About Kimi Kärki

Research Fellow: International Institute for Popular Culture (IIPC, http://iipc.utu.fi/) & Cultural History, University of Turku, Finland

IIPC Debate 7 Dec

IIPC Debate #94
Thu Dec 7, 12-14, Janus Hall (Kaivokatu 12, Turku)
Dr John Williamson (University of Glasgow)
New Routes? Studying artist careers in music industries’ research

This talk will make some connections between Williamson’s current research on music on Scottish television and previous work on the global music industries.

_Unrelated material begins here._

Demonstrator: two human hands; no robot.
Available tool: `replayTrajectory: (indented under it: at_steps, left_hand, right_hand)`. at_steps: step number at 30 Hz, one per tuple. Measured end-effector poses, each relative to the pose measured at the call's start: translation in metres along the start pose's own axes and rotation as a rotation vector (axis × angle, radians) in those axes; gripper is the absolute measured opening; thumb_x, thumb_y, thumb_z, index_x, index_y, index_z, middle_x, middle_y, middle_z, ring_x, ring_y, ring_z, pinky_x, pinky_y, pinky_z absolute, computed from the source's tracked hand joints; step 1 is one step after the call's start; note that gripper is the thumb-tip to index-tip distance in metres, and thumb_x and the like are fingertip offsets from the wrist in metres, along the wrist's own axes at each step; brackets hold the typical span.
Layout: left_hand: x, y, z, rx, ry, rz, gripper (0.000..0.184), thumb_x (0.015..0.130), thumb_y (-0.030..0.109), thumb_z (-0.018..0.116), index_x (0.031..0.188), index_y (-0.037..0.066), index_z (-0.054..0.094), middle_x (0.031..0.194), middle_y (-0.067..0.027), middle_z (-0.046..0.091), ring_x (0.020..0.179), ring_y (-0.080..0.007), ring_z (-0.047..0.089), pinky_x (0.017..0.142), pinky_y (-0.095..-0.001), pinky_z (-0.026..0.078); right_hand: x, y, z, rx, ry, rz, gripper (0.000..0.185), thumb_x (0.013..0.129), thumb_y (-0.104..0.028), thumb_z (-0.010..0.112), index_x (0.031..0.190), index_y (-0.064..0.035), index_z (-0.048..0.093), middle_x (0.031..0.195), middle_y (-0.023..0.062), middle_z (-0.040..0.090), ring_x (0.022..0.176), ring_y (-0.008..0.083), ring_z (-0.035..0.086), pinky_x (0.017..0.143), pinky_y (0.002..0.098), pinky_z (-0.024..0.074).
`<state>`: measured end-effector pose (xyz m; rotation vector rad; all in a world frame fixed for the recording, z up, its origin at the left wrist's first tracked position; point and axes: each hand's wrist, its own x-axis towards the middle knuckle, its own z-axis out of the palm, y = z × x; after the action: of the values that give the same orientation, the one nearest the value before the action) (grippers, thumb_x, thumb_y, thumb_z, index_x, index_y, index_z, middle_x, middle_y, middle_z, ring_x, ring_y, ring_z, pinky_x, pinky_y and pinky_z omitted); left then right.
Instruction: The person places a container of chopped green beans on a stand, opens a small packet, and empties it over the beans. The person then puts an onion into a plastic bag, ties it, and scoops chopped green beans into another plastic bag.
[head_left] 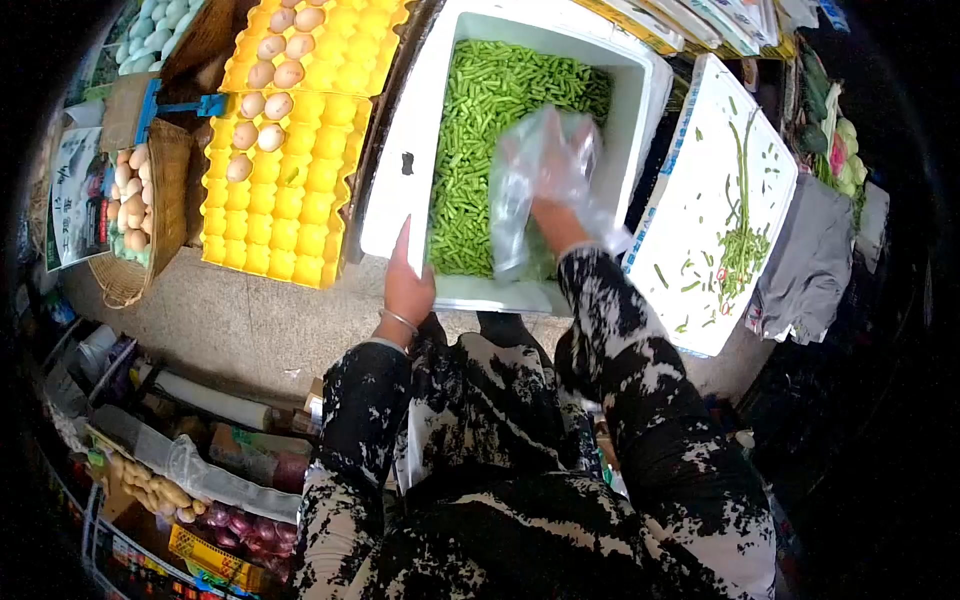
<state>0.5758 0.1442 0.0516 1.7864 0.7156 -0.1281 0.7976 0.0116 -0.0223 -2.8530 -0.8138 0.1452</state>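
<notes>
A white foam box [395,200] in front of me holds a thick layer of cut green beans [480,130]. My left hand [408,293], with a bracelet at the wrist, rests at the box's near left corner. Its index finger is stretched along the rim and the thumb is apart from it. Over the beans, my right hand [556,180] is inside a crumpled clear plastic bag [515,215] and holds it. The fingers show only blurred through the film; whether beans are in them is hidden.
To the left stand yellow egg trays [290,215] with several eggs, and a wicker basket [165,210] of eggs. A white foam lid [690,230] with bean scraps and stems lies right. Potatoes [150,487] and red onions [240,525] are at lower left.
</notes>
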Motion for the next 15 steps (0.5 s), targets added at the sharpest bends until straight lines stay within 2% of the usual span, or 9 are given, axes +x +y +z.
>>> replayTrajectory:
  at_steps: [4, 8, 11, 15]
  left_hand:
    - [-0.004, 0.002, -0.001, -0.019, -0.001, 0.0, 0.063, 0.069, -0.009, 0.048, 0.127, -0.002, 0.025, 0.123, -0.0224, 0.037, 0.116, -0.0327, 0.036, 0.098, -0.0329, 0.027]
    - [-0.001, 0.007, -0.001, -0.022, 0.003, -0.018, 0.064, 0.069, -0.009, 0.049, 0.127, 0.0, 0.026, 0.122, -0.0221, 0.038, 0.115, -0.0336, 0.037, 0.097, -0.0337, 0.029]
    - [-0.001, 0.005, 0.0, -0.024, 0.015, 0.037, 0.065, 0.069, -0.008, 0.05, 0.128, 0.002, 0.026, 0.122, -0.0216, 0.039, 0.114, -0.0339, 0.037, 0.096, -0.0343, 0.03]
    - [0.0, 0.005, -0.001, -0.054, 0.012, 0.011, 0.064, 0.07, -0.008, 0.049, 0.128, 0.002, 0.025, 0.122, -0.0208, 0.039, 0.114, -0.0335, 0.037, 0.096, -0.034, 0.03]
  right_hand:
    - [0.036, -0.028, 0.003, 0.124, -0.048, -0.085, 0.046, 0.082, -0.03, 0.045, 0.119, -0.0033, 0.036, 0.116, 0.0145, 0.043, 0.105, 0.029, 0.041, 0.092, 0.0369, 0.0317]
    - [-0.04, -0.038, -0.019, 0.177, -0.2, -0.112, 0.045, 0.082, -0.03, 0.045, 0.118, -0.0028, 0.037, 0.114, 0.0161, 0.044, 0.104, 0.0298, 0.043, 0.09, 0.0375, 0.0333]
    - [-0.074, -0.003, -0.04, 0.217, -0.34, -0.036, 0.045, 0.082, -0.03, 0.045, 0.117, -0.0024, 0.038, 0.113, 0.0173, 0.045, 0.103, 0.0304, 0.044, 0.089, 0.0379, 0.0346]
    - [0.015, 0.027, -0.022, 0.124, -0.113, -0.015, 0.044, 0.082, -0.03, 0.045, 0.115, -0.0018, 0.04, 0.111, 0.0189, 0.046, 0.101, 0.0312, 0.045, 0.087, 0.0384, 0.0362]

It will argue that detailed and critical biographical studies of individual artists’ careers can provide an important counterpoint to studies of either the music industries generally or institutions and organisations within them. To illustrate this, the talk will draw on the careers of two musical stars of Scottish and British television in the late twentieth century – Kenneth McKellar and Lulu. It will argue that their work on television is not only revealing from the perspective of building a musical career in 1950s and 1960s, but that it also adds considerably to what we know about the machinations of the music industries at the time. In doing so, it will focus on the under studied role of agents, managers and television/ theatre producers in the shaping these careers. More widely, it will claim that refocusing on music industries’ studies on the artists is essential to understanding both historical and contemporary events with them.

Dr John Williamson has been Lord Kelvin Adam Smith Fellow in Popular Music Studies in the School of Culture and Creative Arts since September 2016. Prior to that, he spent four years as researcher on an AHRC funded project looking at the history of the British Musicians’ Union. This ended with a book, Players’ Work Time (co-written with Martin Cloonan) a conference in Glasgow in 2016 and an exhibition which has been shown in Glasgow, London and Manchester. (see www.muhistory.com). He completed his PhD at Queen Margaret University in 2010 on Intellectual Property, Rent Seeking and Entrepreneurship in the Music Industries. He has also worked as a journalist (mainly for The Herald newspaper) and as a manager of a number of Glasgow based bands, most notably bis and Belle and Sebastian.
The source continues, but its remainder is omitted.